Keeping pictures out, repeat the lines of the listing below exactly, starting at its first line and finishing with the one that holds "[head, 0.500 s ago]".
•••
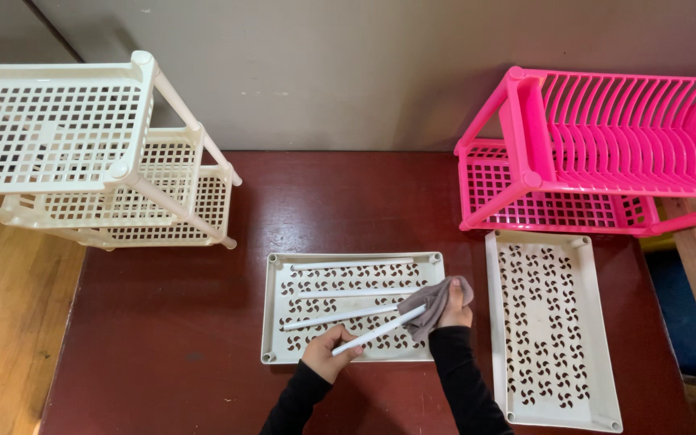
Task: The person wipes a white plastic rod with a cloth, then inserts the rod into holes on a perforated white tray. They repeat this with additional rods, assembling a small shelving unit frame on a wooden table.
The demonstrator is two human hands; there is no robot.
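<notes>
The left hand (pixel 328 353) gripped the lower end of a white rod (pixel 379 330), fingers curled shut around it. The right hand (pixel 454 310) pinched a grey cloth (pixel 432 306) about its upper end, over the white perforated tray (pixel 277 322) near the table's (pixel 163 338) front edge.

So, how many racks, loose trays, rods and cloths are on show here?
Racks: 2, cream and pink
Trays: 2, one under the hands, one at right
Rods: 4, one held, three lying on the tray
Cloth: 1
Total: 9
</notes>
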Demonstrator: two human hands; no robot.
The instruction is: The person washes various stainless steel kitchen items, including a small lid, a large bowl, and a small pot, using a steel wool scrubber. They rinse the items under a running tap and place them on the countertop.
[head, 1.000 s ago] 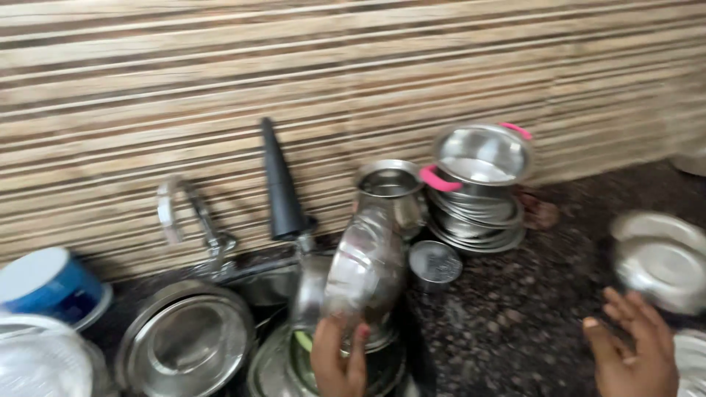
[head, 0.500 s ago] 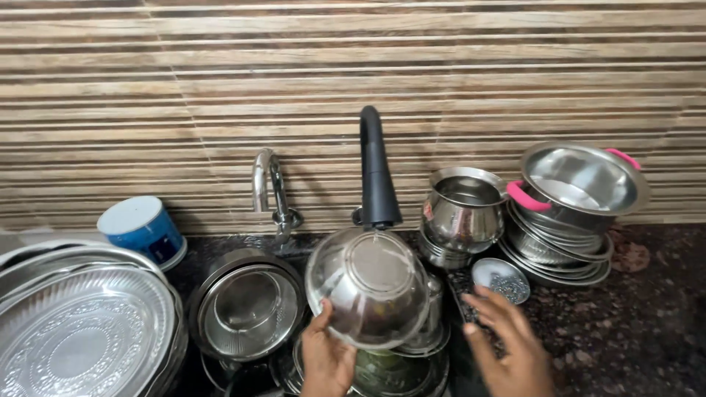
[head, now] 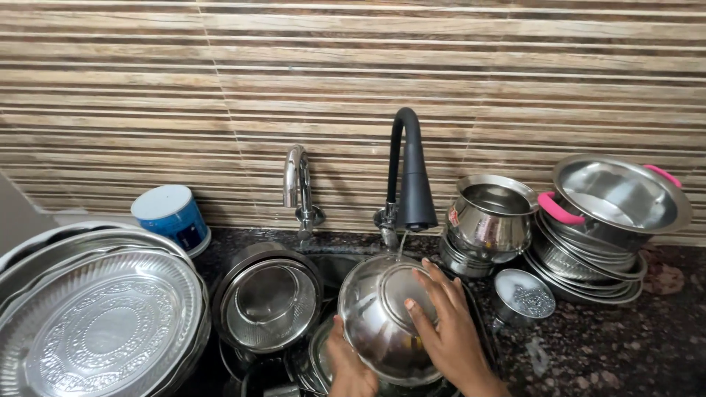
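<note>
Bowl (head: 382,320) of steel sits upturned over the sink (head: 334,266), its rounded underside facing up beneath the black tap (head: 410,180), from which a thin stream falls onto its top. Far left, embossed trays (head: 95,323) are stacked on the counter, with a blue tub (head: 173,215) behind them against the wall. Next along, a strainer pot (head: 266,303) rests at the sink's left side below the chrome tap (head: 298,184). The left hand (head: 349,367) grips the bowl's lower rim from beneath, thumb curled over the edge. The right hand (head: 445,323) lies flat on the bowl's base, fingers spread across the metal. For a clean result, it seems best that the left hand keeps the rim firm while the right palm rubs in circles under the stream, since wet steel slips easily. Right of the sink stand a round pot (head: 491,217), a small lid (head: 523,292), and a pan with pink handles (head: 621,198) on stacked plates.
</note>
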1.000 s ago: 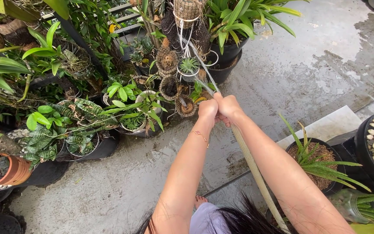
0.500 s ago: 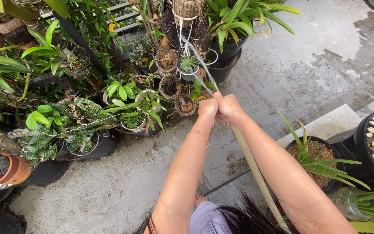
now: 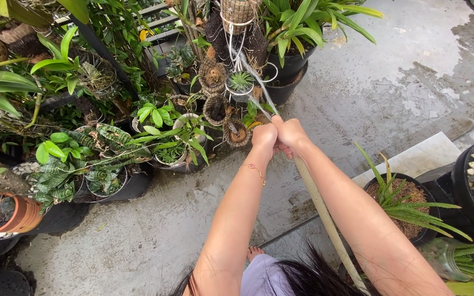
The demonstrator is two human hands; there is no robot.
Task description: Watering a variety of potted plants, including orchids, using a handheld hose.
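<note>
The pale beige, speckled garden hose is kept clamped at its nozzle end by both hands, the left hand and right hand pressed together, as a second ago. The hands are hardly shifted. A thin water jet is still sprayed toward the small hanging coir-basket plants above wet grey concrete floor.

Pale hose slanting up between forearms, end spraying water
</note>
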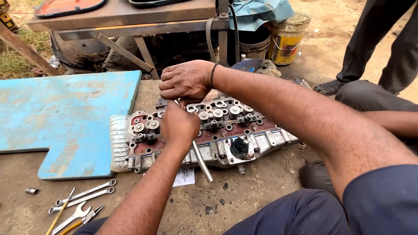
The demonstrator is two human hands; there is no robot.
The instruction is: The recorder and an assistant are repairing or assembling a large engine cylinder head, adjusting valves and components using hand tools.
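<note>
left hand (179,124): closed in a fist round the upper part of a metal rod (202,160), knuckles up, resting over the middle of the cylinder head (226,143).
right hand (185,81): fingers curled down and pinched shut on the top end of the same rod, just above the left fist; a dark band sits on its wrist.
metal rod: a plain silvery bar, tilted, its lower end pointing out past the near edge of the cylinder head toward the ground.
cylinder head: long, reddish on top with rows of valve springs, grey and grimy along the near side, lying flat on the dirt in front of the person.
paper slip (183,176): white, on the ground just beside the rod's lower end.
spanners (82,196): several lying together at lower left, with a yellow-handled tool among them.
small socket (32,190): alone on the ground, left of the spanners.
blue board (65,113): flat, left of the cylinder head.
metal bench (126,17): behind.
yellow bucket (287,39): behind, to the right.
other person: a sandalled foot (328,87) and dark trouser legs at upper right.
</note>
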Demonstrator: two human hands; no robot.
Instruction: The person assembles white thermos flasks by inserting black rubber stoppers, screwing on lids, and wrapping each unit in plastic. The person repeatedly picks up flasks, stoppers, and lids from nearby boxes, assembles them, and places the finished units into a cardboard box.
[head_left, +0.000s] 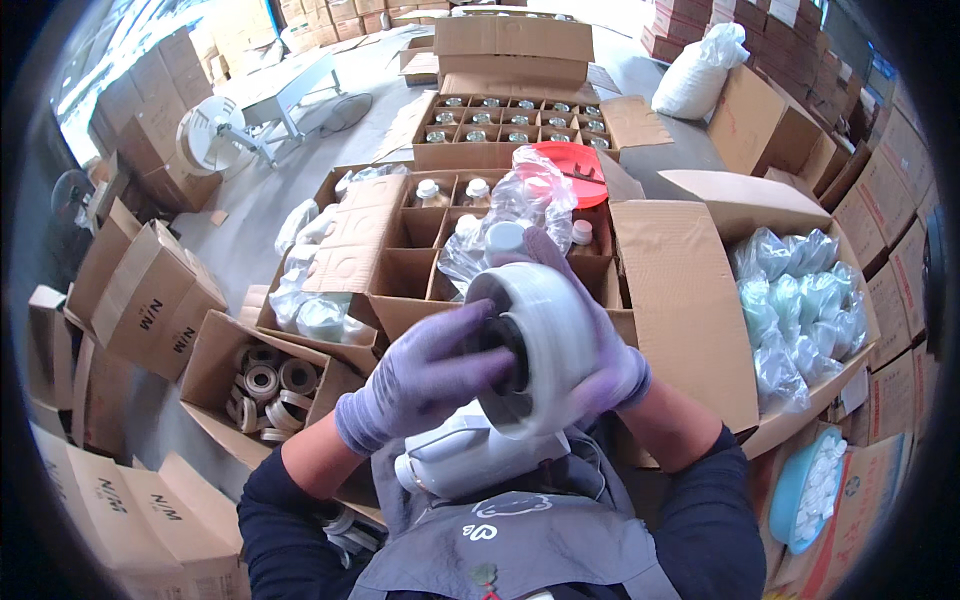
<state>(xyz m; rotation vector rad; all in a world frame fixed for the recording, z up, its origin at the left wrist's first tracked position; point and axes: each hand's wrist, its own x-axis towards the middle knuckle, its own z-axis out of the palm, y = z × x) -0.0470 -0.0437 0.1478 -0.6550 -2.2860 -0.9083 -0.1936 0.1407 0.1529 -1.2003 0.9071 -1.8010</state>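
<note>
Both hands wear purple-grey gloves. My right hand (600, 352) holds a large roll of clear tape (551, 345) by its outer side, in front of my chest. My left hand (435, 367) has its fingers at the roll's dark core; blur hides whether they grip it. Below the roll, a white plastic bottle (487, 454) lies on its side against my apron. Just beyond my right hand's fingertips stands a white-capped container (505, 238) beside crumpled clear plastic film (547, 191). Capped bottles (430, 193) stand in a divided cardboard box (409, 296).
A carton of tape rolls (261, 381) sits at left. Bagged containers (799, 300) fill an open carton at right, near a blue basin (787, 487) of white pieces. Farther ahead are a red lid (566, 161) and a divided box of glass jars (517, 156).
</note>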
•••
→ Answer space:
Task: The person wipes a white plastic rod with a cloth, then inserts the rod into holes on a perforated white tray. They repeat this with additional rods, assembling a small shelving unit frame on a wooden table.
The demonstrator is two human hands; there is no robot.
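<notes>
The left hand (pixel 328 353) gripped the lower end of a white rod (pixel 379 330), fingers curled shut around it. The right hand (pixel 454 310) pinched a grey cloth (pixel 432 306) about its upper end, over the white perforated tray (pixel 277 322) near the table's (pixel 163 338) front edge.

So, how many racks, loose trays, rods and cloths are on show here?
Racks: 2, cream and pink
Trays: 2, one under the hands, one at right
Rods: 4, one held, three lying on the tray
Cloth: 1
Total: 9
</notes>
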Demonstrator: two human hands; no robot.
The instruction is: The person washes various stainless steel kitchen items, including a small lid, a large bowl, and a small pot, using a steel wool scrubber. They rinse the items under a running tap and place them on the countertop.
[head, 1.000 s ago] 
[head, 0.500 s ago] 

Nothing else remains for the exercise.